THE PROBLEM → Extract the data exactly, missing nothing.

DATA FOR ANALYSIS →
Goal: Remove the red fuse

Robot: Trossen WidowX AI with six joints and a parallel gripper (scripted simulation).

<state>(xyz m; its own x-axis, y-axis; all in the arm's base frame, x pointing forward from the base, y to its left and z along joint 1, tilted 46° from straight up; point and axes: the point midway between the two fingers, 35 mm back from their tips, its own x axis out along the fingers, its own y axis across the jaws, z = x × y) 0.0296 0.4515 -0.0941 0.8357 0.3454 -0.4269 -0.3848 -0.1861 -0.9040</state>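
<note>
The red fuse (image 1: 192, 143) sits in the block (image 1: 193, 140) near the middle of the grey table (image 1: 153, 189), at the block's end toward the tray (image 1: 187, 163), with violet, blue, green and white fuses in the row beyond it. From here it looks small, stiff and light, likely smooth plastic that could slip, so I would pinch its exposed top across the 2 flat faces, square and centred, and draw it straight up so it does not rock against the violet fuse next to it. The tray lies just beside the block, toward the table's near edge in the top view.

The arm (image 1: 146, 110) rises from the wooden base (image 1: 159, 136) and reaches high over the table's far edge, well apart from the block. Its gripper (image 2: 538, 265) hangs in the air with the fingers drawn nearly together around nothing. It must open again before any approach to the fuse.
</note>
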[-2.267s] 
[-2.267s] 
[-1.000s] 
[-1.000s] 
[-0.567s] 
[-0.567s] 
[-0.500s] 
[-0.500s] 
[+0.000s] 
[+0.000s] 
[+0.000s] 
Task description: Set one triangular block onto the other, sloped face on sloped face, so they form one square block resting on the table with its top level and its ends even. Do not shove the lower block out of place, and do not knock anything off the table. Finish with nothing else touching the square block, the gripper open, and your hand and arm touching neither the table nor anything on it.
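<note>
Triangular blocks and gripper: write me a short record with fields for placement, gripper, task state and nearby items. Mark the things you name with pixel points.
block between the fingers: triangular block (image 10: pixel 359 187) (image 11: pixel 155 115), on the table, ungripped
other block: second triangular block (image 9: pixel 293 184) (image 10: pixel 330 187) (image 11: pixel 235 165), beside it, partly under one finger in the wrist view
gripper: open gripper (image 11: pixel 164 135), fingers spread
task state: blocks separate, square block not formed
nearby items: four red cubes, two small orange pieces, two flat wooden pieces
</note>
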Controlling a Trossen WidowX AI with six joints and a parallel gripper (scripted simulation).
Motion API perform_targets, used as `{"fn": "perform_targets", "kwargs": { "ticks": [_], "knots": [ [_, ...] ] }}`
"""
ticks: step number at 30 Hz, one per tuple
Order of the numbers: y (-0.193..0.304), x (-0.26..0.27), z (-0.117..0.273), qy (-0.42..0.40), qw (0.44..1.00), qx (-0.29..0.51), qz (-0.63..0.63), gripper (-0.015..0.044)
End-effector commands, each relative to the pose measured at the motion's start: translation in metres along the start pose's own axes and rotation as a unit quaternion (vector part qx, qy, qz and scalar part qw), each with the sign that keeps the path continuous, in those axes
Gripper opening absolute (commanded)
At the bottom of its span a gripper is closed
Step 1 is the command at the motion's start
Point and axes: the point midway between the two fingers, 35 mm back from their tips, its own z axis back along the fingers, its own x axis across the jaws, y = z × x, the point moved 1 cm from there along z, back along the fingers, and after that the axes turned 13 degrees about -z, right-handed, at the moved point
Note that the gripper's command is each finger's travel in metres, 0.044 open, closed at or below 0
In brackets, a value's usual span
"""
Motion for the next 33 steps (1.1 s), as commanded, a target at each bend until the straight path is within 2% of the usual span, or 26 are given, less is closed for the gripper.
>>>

TASK RESULT →
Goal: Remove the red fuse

Robot: Trossen WidowX AI with six joints and a parallel gripper (scripted simulation).

<state>(xyz m; its own x-axis, y-axis; all in the arm's base frame, x pointing forward from the base, y to its left and z along joint 1, tilted 46° from straight up; point and axes: the point midway between the two fingers, 35 mm back from their tips, its own x axis out along the fingers, its own y axis across the jaws, z = x × y) 0.0296 0.4515 -0.0941 0.8357 0.3454 -0.4269 -0.3848 -0.1861 -0.9040</state>
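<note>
The red fuse (image 1: 192, 143) sits in the block (image 1: 193, 140) near the middle of the grey table (image 1: 153, 189), at the block's end toward the tray (image 1: 187, 163), with violet, blue, green and white fuses in the row beyond it. From here it looks small, stiff and light, likely smooth plastic that could slip, so I would pinch its exposed top across the 2 flat faces, square and centred, and draw it straight up so it does not rock against the violet fuse next to it. The tray lies just beside the block, toward the table's near edge in the top view.

The arm (image 1: 146, 110) rises from the wooden base (image 1: 159, 136) and reaches high over the table's far edge, well apart from the block. Its gripper (image 2: 538, 265) hangs in the air with the fingers drawn nearly together around nothing. It must open again before any approach to the fuse.
</note>
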[-2.267s] 
[-2.267s] 
[-1.000s] 
[-1.000s] 
[-0.567s] 
[-0.567s] 
[-0.500s] 
[-0.500s] 
[+0.000s] 
[+0.000s] 
[+0.000s] 
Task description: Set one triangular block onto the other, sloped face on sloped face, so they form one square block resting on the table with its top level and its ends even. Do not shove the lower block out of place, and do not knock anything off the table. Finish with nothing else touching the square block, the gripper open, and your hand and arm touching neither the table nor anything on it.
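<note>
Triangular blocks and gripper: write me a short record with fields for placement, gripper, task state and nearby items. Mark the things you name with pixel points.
block between the fingers: triangular block (image 10: pixel 359 187) (image 11: pixel 155 115), on the table, ungripped
other block: second triangular block (image 9: pixel 293 184) (image 10: pixel 330 187) (image 11: pixel 235 165), beside it, partly under one finger in the wrist view
gripper: open gripper (image 11: pixel 164 135), fingers spread
task state: blocks separate, square block not formed
nearby items: four red cubes, two small orange pieces, two flat wooden pieces
</note>
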Controlling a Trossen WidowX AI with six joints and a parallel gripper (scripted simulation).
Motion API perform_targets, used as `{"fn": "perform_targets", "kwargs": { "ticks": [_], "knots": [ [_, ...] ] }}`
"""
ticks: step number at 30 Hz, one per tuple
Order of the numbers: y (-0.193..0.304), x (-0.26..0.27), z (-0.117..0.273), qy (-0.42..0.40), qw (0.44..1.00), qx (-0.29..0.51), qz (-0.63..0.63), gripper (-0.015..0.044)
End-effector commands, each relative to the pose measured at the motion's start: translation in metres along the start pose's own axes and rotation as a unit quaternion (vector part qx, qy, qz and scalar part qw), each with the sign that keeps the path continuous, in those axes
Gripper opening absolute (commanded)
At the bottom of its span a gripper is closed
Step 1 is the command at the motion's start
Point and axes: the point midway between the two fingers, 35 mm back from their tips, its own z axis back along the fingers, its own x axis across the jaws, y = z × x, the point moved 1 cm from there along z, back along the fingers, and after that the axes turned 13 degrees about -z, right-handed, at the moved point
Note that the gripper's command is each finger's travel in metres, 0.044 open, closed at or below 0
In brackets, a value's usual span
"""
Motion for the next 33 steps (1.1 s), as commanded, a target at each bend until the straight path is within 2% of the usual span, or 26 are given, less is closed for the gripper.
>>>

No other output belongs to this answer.